* **WORK TASK**
The listing below should be printed in full and exactly, apart from its images.

* **SOURCE DATA**
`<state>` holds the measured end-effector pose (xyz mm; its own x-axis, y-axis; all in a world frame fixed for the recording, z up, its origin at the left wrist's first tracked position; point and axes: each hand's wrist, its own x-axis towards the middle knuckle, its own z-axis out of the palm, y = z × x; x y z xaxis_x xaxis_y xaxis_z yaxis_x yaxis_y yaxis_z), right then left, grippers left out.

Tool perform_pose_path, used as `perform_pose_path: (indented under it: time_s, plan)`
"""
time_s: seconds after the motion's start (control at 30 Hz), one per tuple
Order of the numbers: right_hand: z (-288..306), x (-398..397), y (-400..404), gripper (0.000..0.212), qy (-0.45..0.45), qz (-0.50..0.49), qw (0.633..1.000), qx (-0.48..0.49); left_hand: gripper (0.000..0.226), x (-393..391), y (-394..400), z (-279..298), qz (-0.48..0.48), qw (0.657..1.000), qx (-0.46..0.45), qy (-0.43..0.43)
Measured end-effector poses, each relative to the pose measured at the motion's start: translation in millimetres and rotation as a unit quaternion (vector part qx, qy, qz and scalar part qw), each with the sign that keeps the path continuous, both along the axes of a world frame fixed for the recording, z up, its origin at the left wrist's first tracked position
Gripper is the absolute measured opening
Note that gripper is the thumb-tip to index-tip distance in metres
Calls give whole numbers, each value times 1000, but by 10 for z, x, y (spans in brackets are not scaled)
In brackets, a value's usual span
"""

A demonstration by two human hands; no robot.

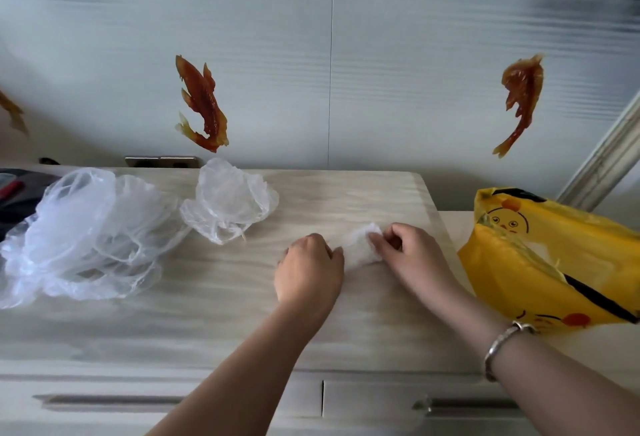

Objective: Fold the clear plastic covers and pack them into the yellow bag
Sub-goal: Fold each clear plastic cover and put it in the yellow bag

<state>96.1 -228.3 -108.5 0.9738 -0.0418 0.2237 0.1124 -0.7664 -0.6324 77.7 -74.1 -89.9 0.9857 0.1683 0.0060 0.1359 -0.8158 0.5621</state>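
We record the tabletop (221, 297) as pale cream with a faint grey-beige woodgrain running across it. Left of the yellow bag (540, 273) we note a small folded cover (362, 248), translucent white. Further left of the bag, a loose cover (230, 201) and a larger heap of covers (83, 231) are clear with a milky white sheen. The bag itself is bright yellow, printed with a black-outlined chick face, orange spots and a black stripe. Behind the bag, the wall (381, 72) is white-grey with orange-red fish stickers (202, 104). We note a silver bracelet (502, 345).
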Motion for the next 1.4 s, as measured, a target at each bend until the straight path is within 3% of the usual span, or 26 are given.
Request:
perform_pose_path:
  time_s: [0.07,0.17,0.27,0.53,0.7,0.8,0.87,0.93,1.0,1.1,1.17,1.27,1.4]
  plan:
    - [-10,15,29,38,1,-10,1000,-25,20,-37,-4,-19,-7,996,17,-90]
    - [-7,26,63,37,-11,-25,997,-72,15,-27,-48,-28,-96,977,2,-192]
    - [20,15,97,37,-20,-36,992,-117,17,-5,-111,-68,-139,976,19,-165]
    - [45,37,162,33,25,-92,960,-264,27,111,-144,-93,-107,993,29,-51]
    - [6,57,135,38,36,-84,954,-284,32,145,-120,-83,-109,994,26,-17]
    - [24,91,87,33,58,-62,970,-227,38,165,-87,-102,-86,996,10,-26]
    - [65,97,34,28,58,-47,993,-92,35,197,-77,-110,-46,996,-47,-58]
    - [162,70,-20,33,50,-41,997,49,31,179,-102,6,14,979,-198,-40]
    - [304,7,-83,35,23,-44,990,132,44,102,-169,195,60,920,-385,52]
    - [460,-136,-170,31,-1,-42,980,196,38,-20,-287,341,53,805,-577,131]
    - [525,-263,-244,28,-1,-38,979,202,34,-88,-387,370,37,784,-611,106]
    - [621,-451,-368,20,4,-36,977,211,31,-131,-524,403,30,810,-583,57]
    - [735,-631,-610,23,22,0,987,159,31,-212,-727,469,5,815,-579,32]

* **EXPECTED ANSWER**
`<state>` holds the measured end-effector pose (xyz mm; its own x-axis, y-axis; all in a world frame fixed for the recording, z up, its origin at the left wrist's first tracked position; point and axes: each hand's wrist, its own x-axis towards the middle knuckle, its own z-axis out of the palm, y = z × x; x y z xaxis_x xaxis_y xaxis_z yaxis_x yaxis_y yaxis_z), right then left, grippers left out.

Tool perform_pose_path, used as `perform_pose_path: (indented under it: time_s, plan)`
"""
time_s: seconds after the motion's start (control at 30 Hz), one per tuple
Order of the numbers: right_hand: z (-288..306), x (-398..397), y (-400..404), gripper (0.000..0.212), qy (-0.45..0.45), qz (-0.50..0.49), qw (0.633..1.000), qx (-0.48..0.49); left_hand: gripper (0.000..0.226), x (-393..391), y (-394..400), z (-279..298), qz (-0.48..0.48), qw (0.657..1.000), qx (-0.46..0.45), qy (-0.43..0.43)
Measured end-effector poses, each relative to the pose measured at the motion's start: translation in millimetres and rotation as a unit quaternion (vector part qx, qy, qz and scalar part qw), each with the sign that keeps the path continuous, both along the axes of a world frame fixed for the recording, z up, its origin at the left wrist's first tracked position
Gripper is the absolute measured opening
Note that gripper is the thumb-tip to index-tip distance in metres
Calls give whole numbers, each value times 1000, but by 10 for z, x, y (spans in brackets are not scaled)
In brackets, a value's usual span
"""

A demonstration by two human hands; no robot.


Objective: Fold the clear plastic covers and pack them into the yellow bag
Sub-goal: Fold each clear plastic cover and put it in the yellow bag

<state>96.1 -228.3 -108.5 0.9738 -0.0418 0.2237 0.1124 -0.7664 -0.6324 77.7 -74.1 -89.9 0.9857 0.1683 0.0060 0.1359 -0.8158 0.5621</state>
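We record the tabletop (221, 297) as pale cream with a faint grey-beige woodgrain running across it. Left of the yellow bag (540, 273) we note a small folded cover (362, 248), translucent white. Further left of the bag, a loose cover (230, 201) and a larger heap of covers (83, 231) are clear with a milky white sheen. The bag itself is bright yellow, printed with a black-outlined chick face, orange spots and a black stripe. Behind the bag, the wall (381, 72) is white-grey with orange-red fish stickers (202, 104). We note a silver bracelet (502, 345).
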Motion for the next 1.4 s, as measured, a target at each bend until the straight path is within 3% of the usual span, or 26 are given.
Request:
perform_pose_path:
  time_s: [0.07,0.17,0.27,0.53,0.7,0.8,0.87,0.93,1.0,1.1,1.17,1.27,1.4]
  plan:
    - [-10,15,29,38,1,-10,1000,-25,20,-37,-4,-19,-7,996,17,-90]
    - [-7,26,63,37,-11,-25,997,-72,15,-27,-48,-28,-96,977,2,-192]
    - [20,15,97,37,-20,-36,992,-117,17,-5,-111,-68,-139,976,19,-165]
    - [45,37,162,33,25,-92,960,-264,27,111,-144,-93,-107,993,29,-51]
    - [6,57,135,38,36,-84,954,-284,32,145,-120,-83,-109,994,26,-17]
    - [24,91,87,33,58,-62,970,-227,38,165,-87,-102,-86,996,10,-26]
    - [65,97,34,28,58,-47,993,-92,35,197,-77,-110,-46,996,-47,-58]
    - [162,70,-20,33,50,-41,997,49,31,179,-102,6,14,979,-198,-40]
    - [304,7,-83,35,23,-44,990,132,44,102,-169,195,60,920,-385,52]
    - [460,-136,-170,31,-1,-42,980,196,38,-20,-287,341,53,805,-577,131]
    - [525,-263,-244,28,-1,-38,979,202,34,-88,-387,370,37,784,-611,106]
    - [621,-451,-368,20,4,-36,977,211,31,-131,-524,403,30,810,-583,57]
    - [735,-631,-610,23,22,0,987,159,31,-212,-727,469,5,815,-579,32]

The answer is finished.